— What needs to be done —
Of the material below, the lines to be retyped are those from the line containing "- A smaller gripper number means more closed" through the line containing "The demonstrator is", inclusive; reproduce them exactly.

— Source material —

◇ ◇ ◇

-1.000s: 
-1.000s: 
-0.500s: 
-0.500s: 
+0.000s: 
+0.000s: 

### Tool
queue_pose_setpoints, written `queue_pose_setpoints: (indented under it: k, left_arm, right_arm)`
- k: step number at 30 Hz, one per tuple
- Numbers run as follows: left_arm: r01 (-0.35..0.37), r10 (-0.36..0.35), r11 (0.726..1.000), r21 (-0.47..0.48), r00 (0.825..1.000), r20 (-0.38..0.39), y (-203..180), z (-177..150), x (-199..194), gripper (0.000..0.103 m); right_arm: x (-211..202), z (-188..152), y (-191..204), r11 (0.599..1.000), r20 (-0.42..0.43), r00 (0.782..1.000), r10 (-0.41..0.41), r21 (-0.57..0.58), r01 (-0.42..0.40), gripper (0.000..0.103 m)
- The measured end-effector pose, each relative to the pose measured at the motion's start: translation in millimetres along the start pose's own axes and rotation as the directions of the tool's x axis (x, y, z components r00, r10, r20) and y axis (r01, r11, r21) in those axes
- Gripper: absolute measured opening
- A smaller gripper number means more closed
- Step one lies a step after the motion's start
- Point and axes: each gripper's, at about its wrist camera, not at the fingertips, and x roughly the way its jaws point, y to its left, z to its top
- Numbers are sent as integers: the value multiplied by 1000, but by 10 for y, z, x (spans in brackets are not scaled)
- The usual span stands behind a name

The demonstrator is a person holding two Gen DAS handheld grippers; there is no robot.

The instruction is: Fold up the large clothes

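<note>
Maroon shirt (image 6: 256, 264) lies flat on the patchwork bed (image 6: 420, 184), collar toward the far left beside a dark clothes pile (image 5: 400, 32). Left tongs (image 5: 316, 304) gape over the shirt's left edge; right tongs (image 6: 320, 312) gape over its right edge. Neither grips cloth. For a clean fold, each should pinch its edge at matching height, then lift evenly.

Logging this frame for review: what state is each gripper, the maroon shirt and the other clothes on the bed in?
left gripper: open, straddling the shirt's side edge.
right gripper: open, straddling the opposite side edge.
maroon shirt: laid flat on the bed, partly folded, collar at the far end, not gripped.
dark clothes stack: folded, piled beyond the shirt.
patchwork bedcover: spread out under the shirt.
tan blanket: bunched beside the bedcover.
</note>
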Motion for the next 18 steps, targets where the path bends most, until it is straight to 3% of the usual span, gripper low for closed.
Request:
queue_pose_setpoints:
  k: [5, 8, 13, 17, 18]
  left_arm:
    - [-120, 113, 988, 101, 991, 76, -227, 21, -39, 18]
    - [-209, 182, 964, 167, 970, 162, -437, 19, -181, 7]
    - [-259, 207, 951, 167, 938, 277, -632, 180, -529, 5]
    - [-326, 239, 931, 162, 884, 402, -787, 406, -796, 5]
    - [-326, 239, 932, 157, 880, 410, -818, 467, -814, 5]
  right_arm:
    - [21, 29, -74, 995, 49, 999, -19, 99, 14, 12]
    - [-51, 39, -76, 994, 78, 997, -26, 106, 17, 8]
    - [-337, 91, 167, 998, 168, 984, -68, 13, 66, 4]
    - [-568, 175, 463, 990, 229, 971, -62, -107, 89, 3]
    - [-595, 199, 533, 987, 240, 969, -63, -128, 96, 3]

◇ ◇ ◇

— Output for this exercise —
- A smaller gripper number means more closed
- Step one lies a step after the motion's start
- Point and axes: each gripper's, at about its wrist camera, not at the fingertips, and x roughly the way its jaws point, y to its left, z to its top
- Numbers are sent as integers: the value multiplied by 1000, but by 10 for y, z, x (spans in brackets are not scaled)
- The usual span stands behind a name

The demonstrator is a person holding two Gen DAS handheld grippers; there is no robot.

Nothing remains to be added to the response.